Veronique's Diary

:hurray: great job over the weekend! I'm crossing my fingers for you that the # on the scale sticks till Friday - or goes even lower! You know how to do it so just stay consistent and I have no worries you will see what your looking for come Friday.
 
:hurray: great job over the weekend! I'm crossing my fingers for you that the # on the scale sticks till Friday - or goes even lower! You know how to do it so just stay consistent and I have no worries you will see what your looking for come Friday.
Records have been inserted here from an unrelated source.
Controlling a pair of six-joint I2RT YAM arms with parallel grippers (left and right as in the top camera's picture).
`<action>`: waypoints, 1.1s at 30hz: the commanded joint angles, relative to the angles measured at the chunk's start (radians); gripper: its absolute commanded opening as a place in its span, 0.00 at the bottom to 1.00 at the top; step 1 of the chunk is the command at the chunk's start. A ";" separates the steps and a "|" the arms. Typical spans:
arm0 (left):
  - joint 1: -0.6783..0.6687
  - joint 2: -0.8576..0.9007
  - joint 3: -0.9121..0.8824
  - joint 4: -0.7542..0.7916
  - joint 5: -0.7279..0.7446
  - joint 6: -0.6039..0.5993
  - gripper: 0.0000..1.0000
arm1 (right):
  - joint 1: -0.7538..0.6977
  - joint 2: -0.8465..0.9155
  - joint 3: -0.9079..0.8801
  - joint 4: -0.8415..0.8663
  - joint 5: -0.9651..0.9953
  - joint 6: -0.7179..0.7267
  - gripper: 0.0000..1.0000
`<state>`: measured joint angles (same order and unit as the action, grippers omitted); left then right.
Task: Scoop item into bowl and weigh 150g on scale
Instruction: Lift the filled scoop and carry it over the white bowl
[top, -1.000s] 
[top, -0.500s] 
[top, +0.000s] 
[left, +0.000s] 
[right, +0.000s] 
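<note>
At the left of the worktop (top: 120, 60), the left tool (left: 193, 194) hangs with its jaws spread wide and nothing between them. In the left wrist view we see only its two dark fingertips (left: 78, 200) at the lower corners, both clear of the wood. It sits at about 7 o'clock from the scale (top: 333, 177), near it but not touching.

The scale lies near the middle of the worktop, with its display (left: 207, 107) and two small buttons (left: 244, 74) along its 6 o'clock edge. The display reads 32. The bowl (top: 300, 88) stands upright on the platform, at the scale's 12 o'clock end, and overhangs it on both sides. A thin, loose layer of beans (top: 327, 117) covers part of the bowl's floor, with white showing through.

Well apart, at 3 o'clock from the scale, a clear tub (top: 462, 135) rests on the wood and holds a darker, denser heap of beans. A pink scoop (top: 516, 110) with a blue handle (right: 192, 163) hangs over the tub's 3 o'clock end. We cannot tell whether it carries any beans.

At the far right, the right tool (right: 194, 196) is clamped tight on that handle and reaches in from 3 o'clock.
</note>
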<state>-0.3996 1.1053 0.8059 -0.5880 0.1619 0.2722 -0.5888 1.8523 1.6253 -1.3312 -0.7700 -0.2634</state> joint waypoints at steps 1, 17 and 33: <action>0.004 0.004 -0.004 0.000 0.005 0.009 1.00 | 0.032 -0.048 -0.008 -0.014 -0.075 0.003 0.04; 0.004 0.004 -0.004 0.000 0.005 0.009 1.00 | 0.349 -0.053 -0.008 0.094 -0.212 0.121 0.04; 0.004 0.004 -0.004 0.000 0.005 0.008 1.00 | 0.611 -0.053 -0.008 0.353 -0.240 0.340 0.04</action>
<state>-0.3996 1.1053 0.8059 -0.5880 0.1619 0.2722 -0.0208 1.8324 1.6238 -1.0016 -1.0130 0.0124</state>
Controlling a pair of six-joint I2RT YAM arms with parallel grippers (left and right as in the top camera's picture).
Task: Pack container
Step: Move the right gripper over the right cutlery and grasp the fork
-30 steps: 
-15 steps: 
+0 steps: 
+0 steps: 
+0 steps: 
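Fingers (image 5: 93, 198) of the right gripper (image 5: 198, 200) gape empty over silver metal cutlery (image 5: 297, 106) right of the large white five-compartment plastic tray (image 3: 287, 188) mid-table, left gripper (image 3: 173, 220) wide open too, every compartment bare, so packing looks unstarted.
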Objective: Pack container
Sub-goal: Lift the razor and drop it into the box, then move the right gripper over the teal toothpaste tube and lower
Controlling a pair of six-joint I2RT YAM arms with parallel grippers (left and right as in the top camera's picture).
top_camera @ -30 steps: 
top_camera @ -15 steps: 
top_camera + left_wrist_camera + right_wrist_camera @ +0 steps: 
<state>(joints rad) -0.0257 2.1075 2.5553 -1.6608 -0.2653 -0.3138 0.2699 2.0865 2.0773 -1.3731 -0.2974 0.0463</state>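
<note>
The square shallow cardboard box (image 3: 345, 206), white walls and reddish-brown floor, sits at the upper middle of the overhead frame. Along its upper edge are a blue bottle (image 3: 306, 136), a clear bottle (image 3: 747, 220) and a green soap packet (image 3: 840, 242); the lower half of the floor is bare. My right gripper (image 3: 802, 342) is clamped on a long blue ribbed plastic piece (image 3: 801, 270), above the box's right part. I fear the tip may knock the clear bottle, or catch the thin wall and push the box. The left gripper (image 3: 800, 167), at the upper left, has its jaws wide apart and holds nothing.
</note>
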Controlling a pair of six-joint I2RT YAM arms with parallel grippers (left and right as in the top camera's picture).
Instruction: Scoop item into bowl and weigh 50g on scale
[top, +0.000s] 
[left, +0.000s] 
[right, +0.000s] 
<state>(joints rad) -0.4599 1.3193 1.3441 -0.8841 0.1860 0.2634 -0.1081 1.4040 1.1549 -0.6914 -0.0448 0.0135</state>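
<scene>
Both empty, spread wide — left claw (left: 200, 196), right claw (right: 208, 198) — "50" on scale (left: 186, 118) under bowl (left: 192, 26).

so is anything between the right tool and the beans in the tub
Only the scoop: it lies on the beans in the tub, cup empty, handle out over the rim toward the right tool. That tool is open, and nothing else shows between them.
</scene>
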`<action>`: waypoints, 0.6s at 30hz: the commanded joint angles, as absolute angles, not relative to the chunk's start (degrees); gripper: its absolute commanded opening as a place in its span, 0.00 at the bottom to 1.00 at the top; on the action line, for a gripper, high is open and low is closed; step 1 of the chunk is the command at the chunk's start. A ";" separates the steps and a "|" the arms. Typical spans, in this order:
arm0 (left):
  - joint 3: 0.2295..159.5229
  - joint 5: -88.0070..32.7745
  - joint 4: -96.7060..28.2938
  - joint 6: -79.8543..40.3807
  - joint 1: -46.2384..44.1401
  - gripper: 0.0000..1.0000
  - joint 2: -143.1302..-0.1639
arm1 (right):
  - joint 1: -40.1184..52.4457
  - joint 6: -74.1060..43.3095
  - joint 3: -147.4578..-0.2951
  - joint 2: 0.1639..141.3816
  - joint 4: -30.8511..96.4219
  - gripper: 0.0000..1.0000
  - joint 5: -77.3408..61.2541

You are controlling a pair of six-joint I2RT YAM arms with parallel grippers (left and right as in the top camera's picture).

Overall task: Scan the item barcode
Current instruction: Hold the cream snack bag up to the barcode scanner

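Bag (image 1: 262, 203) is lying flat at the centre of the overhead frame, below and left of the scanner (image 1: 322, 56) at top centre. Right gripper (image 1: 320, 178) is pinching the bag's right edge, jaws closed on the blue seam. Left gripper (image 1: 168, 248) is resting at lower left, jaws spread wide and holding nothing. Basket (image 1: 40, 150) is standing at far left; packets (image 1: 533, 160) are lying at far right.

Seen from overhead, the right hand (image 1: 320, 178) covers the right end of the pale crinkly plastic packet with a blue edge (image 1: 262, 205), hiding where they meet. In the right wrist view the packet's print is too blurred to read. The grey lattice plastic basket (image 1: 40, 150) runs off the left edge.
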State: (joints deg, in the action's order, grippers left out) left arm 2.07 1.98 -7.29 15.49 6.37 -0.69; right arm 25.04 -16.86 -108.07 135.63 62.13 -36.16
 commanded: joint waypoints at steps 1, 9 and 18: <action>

Thank you Lisa!!!! I am stoping myself every day from jumping on that scale to check lol! Even this morning I get up and take out the scale and then I told myself if you don't like the number you will feel like crap...plus I am feeling very tired at the moment so I know the number would not be what I want it to be!!! You are right if I eat well and continue my workouts then I should get the results i want to see......Come on Friday lol!!!
 
April 20 2010

Wow it's almost May! I just realized that when I typed todays date .....I am really hoping to see the 160lb before the end of next month. If I reach at least 168 i am trying on my wedding dress to see how it fits lol, I was 4 1/2 month pregnant when I whore it but still I wasn't really showing yiet. I went for a run last night and I am running faster then I was before also I am making longer distance and no more legg cramps whoo hoo now if my lungs could stop burning mabe I could join some of my co workers and do that 10 k at the end of May but they have been running for years, and I don't like running with other people plus I usually wear jeans to go running cause I don't really have track pants so I would kind of look weird running a 10k wearing jeans, so I guess time will tell. I am so tired this morning, I am guessing it's because lately I had been waking up at 6 am but now since I am taking the bus I have to be at the stop at 6:45 wich means I got to really leave my house at 6:20 so I have plenty of time to drive to the sitter drop off the kids and be at the stop a bit early incase they leave early and then I tried to get some sleep but couldn't who sleeps on a bus?? It's bumpy and I was seated on top of the heater my legs are now cooked lol the nice thing is that i get a 15 min walk each morning so that is extra exercise!

Breakfast
Kashi cereal 4pts
coffee 2pts
lunch
blue menu chicken Bangkok 4pts
diner is supposed to be 3 oz of chiken with salad or vegies and feta cheese cooked in a bit of olive oil herbs on the bbq. Point will be around 6pts
and I will update cause i am tired so I am sure to snack during the day!
I am still drinking my 80 + oz of water a day and Hubby is home again tonight so I am going to go for a run if the weather permits but it looks like it's going to be a beautiful day with a high of 19!!!!! Come on people let's get fit!!!
 
I got interupted when I was writting my post, last night the hubby and I got into an argument (nothing big) about my weightloss. He wants me to stop at 150lb cause he says that would be healthy, then I showed him my BMI at 150 lb I would still be overweight, I don't reach the the normal bmi until i get down to at least 140lb, I remember being that weight and I wasn't really happy with it. I explained to him that I am not planning to go stick thin I won't go lower then 125lb but if I get to 135 or 130 and I am happy with my size and feel healthy then that is where I will stop, also I plan on building muscle and I am a woman not a girl I want to keep some curves, one of my very best friends a few year back lost alot of weigh she wanted to weight 100lb and she got so thin she looked breakable and I think he fears I am going down the same path but she stoped eating for days at a time...what she had was an eating disorder I don't have one, I am eating healthy (most of the time) and I am working out because I like the toned look. I don't look at celebrities like Paris Hilton and wished I looked like them, I would rather have the Jlo look or Jessica Biel or Jessica Alba looks but I do realize that they are much taller then me and have different body shape. I find very frustrading that I am working out and pushing myself to be a healthy, and fit and then he compares me with someone with an eating disorder. I am hoping he will realise how wrong he is, about what my plans are, i have this pair of jeans that i am dying to get back into, they cost me lots of money when we first started dating he loved how I looked then so what is the problem with me wanting to fit back into those jeans????? I wonder if he is afraid that other guys will give me attention. Well he will have to come around cause I am doing this for me, not him so he will have to accept it.
 
I wonder if he is afraid that other guys will give me attention. Well he will have to come around cause I am doing this for me, not him so he will have to accept it.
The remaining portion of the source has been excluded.